▶ [INSTRUCTIONS TO FOLLOW]: Please retype the listing below exactly, from its opening line through the line where "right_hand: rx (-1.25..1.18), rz" appears.

▶ [GIVEN DATA]:

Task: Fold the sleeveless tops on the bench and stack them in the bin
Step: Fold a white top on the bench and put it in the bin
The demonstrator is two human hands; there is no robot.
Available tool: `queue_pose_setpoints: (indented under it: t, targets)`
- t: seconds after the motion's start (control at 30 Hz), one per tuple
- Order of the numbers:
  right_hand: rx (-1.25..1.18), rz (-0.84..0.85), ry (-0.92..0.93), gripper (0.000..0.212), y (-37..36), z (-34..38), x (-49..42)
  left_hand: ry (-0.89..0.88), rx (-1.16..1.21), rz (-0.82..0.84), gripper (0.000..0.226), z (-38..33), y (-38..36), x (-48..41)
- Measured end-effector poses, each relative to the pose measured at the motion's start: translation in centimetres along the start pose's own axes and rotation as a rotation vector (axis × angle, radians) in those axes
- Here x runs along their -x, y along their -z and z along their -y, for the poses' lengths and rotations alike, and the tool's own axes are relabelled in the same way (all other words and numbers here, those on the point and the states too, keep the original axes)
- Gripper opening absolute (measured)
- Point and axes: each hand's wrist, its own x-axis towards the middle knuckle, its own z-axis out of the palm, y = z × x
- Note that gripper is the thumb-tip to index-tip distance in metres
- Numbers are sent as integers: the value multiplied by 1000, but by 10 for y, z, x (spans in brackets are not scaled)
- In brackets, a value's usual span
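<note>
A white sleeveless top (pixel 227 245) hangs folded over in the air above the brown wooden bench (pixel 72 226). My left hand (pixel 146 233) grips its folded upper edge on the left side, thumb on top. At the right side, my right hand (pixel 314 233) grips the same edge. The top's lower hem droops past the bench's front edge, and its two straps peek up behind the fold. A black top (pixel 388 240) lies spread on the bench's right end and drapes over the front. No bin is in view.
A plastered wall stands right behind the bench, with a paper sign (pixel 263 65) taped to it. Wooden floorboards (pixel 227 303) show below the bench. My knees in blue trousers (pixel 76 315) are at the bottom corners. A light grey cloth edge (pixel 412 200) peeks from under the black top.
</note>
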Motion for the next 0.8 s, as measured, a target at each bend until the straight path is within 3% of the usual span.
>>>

▶ [FINAL ANSWER]:
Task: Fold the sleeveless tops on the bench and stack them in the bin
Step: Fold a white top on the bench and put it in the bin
The demonstrator is two human hands; there is no robot.
Available tool: `queue_pose_setpoints: (indented under it: t, targets)`
- t: seconds after the motion's start (control at 30 Hz), one per tuple
- Order of the numbers:
  right_hand: rx (-1.25..1.18), rz (-0.84..0.85), ry (-0.92..0.93), gripper (0.000..0.212), y (-37..36), z (-34..38), x (-49..42)

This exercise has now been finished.